RoHM: Robust Human Motion Reconstruction via Diffusion
- URL: http://arxiv.org/abs/2401.08570v2
- Date: Mon, 15 Apr 2024 12:27:13 GMT
- Title: RoHM: Robust Human Motion Reconstruction via Diffusion
- Authors: Siwei Zhang, Bharat Lal Bhatnagar, Yuanlu Xu, Alexander Winkler, Petr Kadlecek, Siyu Tang, Federica Bogo,
- Abstract summary: RoHM is an approach for robust 3D human motion reconstruction from monocular RGB(-D) videos.

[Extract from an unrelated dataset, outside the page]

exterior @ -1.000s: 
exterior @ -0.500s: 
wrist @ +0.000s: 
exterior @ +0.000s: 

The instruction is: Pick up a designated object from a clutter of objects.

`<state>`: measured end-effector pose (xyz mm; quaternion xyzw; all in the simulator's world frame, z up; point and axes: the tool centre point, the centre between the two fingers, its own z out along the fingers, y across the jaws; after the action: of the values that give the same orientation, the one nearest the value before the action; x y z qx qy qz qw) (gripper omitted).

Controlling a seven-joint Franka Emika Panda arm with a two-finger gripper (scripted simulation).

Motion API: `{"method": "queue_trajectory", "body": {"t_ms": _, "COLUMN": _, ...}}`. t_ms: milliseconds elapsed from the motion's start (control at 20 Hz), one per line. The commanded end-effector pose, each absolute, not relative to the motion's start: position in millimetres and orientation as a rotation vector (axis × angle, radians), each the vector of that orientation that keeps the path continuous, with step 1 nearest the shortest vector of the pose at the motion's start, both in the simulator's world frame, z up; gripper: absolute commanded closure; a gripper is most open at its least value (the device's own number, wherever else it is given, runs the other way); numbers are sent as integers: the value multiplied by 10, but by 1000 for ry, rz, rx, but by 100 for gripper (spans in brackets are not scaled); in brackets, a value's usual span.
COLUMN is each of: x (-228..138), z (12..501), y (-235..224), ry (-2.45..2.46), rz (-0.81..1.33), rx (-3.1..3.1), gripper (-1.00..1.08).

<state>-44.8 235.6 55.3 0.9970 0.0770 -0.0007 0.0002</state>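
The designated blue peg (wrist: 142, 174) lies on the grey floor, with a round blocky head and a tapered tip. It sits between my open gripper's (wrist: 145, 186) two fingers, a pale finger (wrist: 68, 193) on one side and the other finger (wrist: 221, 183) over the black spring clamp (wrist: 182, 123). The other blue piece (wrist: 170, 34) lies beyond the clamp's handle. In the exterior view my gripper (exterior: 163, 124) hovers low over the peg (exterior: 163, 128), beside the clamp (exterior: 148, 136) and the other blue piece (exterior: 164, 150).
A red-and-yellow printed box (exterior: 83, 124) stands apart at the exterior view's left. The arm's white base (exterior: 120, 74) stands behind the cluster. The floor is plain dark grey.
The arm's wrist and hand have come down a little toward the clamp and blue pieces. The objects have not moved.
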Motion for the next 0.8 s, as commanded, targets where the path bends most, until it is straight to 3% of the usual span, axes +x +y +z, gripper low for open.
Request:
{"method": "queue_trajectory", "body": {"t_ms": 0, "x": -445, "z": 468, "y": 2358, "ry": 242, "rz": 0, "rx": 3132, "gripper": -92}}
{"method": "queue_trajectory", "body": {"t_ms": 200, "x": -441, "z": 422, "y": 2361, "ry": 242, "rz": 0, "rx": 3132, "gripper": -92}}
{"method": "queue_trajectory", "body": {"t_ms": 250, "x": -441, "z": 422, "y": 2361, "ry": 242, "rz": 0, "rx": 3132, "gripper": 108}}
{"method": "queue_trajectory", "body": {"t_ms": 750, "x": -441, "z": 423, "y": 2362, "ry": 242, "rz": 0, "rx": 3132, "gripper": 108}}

It conditioned on noisy and occluded input data, reconstructs complete, plausible motions in consistent global coordinates.
Our method outperforms state-of-the-art approaches qualitatively and quantitatively, while being faster at test time.

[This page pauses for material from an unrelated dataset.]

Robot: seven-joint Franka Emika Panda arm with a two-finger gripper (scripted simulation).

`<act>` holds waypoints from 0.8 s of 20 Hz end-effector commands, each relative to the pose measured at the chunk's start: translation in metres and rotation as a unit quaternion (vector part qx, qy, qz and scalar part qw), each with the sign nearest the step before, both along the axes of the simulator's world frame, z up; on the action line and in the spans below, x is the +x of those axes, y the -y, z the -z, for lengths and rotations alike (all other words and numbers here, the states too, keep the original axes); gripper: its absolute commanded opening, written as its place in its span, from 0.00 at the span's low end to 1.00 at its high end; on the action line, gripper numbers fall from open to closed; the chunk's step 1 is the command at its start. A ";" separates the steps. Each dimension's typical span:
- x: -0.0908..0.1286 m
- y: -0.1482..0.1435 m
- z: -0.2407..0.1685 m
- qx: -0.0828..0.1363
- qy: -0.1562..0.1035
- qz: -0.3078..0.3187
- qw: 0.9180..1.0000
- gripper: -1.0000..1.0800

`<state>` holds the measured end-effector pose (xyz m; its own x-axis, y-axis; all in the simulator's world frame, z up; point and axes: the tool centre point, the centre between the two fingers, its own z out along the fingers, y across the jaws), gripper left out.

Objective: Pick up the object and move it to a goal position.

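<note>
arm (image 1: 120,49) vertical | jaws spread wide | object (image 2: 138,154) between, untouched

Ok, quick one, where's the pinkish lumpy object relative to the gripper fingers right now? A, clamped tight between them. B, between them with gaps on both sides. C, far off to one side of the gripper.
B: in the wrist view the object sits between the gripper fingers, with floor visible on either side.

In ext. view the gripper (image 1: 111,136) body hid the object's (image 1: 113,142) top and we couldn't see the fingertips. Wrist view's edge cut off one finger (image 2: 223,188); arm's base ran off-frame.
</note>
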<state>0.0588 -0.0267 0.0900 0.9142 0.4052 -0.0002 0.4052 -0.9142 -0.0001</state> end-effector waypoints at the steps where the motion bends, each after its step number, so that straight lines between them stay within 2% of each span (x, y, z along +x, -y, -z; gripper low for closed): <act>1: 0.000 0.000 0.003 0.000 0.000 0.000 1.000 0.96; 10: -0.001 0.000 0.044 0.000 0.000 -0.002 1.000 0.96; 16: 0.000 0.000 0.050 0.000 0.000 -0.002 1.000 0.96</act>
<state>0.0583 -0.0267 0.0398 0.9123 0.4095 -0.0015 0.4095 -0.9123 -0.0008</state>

- Score: 58.63706638272891
- License: http://arxiv.org/licenses/nonexclusive-distrib/1.0/
- Abstract: We propose RoHM, an approach for robust 3D human motion reconstruction from monocular RGB(-D) videos in the presence of noise and occlusions. Most previous approaches either train neural networks to directly regress motion in 3D or learn data-driven motion priors and combine them with optimization at test time. The former do not recover globally coherent motion and fail under occlusions; the latter are time-consuming, prone to local minima, and require manual tuning. To overcome these shortcomings, we exploit the iterative, denoising nature of diffusion models. RoHM is a novel diffusion-based motion model that, conditioned on noisy and occluded input data, reconstructs complete, plausible motions in consistent global coordinates. Given the complexity of the problem -- requiring one to address different tasks (denoising and infilling) in different solution spaces (local and global motion) -- we decompose it into two sub-tasks and learn two models, one for global trajectory and one for local motion. To capture the correlations between the two, we then introduce a novel conditioning module, combining it with an iterative inference scheme. We apply RoHM to a variety of tasks -- from motion reconstruction and denoising to spatial and temporal infilling. Extensive experiments on three popular datasets show that our method outperforms state-of-the-art approaches qualitatively and quantitatively, while being faster at test time. The code is available at https://sanweiliti.github.io/ROHM/ROHM.html.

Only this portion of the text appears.